Верно.
Олаф скинул плащ и, стянув ботинки, поставил их под днище экипажа.
– Что до остальных, то… вы, полагаю, придете к тем же выводам, что и я. Если случится чудо и Риг вдруг сочтет идею годной, жертвы его не остановят. Он просто не станет заострять на них внимания. – Олаф расстегнул пуговицы рубашки и потянулся. Он не спешил, явно полагая, что под завалами живых не осталось, однако все же собираясь вмешаться в чужую работу. – Отнесет к факторам неизбежных затрат. А вот Ригер… дерьмо он, уж поверьте.
Рубашку, мокрую и посеревшую от пепла, грязи, пропитавшуюся дымом и местными запахами, Олаф аккуратно повесил на крюк, торчащий из борта.
– Он трусоват, чтобы решиться на такое самому, но если вдруг окажется, что кому-то нужна подобного рода… помощь, – Олаф поморщился, – и этот кто-то готов платить, Ригер возьмется за работу. А потом не побрезгует прийти за премией. Поэтому если вдруг в ближайшие дни с ним произойдет несчастный случай, я поверю в его виновность.
Олаф стряхнул с пальцев воду и, когда Брокк сбросил плащ, сказал:
– Бросьте, мастер, в этом мало толка. А вам, должно быть, крайне неприятно пребывать в ином облике.
Выгнулась спина, и по коже пробежала рябь. Живое железо выступало испариной, капля за каплей сплетались в сеть, и тело менялось, переплавляя самого себя. Сквозь кожу прорезались шипы, и сама она морщилась, разрывалась, выпуская плотную темную чешую.
Олаф из рода Зеленой Сурьмы не отличался размерами, однако броня его была достаточно плотной, чтобы выдержать жар. Он отряхнулся и решительно шагнул к куче, а гвардеец, до той минуты стоявший молча, тронул Брокка.
– Мастер, вас ждут.
Верно. Здесь Брокк ничем не поможет.
От развалин тянуло жаром. Часа не пройдет, как оцепление, выставленное местной полицией, сменится людьми в гвардейской форме, исчезнут пожарные экипажи, но появятся фургоны медиков, белые, с красной полосой вдоль борта. Развернутся полевые кухни и военные палатки, укрывающие следователей от дождя. Суета не утихнет, но войдет в некое русло, когда и кровь потускнеет под налетом обыденности.
В экипаже пахнуло жаром, и Брокк лишь сейчас понял, что замерз, и сильно.
Свистнул кучер, и лошади с места взяли в галоп, спеша убраться подальше от тревожных запахов дыма, камня и запекшейся крови.
Четверо.
И кто из четверых виновен?
На старых складах Брокка ждали. Экипаж остановился у ворот, и давешний гвардеец открыл дверь. Снова хлопнул зонт, но на сей раз Брокк от подобной заботы отмахнулся. Не поможет. С реки тянуло ветром, и порывы его, продувавшие одежду насквозь, выворачивали тонкие спицы.

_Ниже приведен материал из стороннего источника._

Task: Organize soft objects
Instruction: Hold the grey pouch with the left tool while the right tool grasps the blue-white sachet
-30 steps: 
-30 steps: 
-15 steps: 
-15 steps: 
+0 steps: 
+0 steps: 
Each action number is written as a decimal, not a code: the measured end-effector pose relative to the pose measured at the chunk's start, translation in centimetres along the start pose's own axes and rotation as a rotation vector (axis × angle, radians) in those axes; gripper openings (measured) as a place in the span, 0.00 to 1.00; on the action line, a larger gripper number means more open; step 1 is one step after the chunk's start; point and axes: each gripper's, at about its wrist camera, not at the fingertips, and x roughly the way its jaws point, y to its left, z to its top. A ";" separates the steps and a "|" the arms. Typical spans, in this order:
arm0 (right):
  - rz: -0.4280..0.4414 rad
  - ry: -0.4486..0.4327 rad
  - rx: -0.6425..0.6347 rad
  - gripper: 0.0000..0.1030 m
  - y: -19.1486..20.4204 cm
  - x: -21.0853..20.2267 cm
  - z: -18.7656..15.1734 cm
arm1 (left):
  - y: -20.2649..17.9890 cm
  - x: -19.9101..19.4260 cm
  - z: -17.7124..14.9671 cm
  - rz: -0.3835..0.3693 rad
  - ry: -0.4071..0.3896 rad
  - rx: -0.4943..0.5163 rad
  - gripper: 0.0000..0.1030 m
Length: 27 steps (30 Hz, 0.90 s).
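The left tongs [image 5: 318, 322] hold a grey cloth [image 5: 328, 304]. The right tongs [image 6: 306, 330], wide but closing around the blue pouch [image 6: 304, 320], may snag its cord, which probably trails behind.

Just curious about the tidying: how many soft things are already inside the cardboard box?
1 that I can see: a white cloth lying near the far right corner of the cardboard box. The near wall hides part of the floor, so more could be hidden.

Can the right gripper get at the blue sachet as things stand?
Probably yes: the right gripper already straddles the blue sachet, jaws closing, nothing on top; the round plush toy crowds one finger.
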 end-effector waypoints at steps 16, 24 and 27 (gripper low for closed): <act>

– Сюда, мастер. – Гвардеец все-таки выпустил зонт из рук, и ветер, получив желанную добычу, потянул его по каменистой земле.
Громыхнуло.
И темные тучи сомкнулись, окончательно затянув бусину солнца.
Брокк, жестом остановив гвардейца, осмотрелся. На старых складах он очутился впервые. Некогда место это было иным, полным жизни. Сюда, поднимаясь по широкой горловине реки, пробирались и баржи, и плоскодонки. И новенький башенный кран, ныне похожий на древнего облезшего аиста, не дремал, склоняясь к собственному в воде отражению. Громыхал его мотор, со свистом вырывался пар из клапанов, заглушая крики грузчиков, голоса пассажиров, каковые, впрочем, предпочитали высаживаться выше по течению, и ругань складских работяг.
Тишина. Мертвая. Неестественная.
За прошедшие двадцать лет река изрядно обмелела, а суда, напротив, стали тяжелее, и редкие старые баржи доползали до этого места.
«Леди Дантон» была из таких.
Она стояла, прижавшись свежеокрашенным боком к пристани, ища защиты в этом знакомом и почти родном месте.
– Мастер, вас ждут, – напомнил гвардеец.
– Подождут. – Брокк отвел взгляд от корабля.
Пять ангаров, некогда внушительных и все еще сохранивших остатки былой силы. И ныне Брокк не видел следов взрыва, не таких, какие должны были быть.
Меж тем со стороны третьего склада появился человек в плаще. Он приближался перебежками, то и дело останавливаясь, словно опасаясь, что ветер опрокинет его. Тот же, обнаружив новую забаву, рвал полы плаща, которые разворачивались матерчатыми крыльями.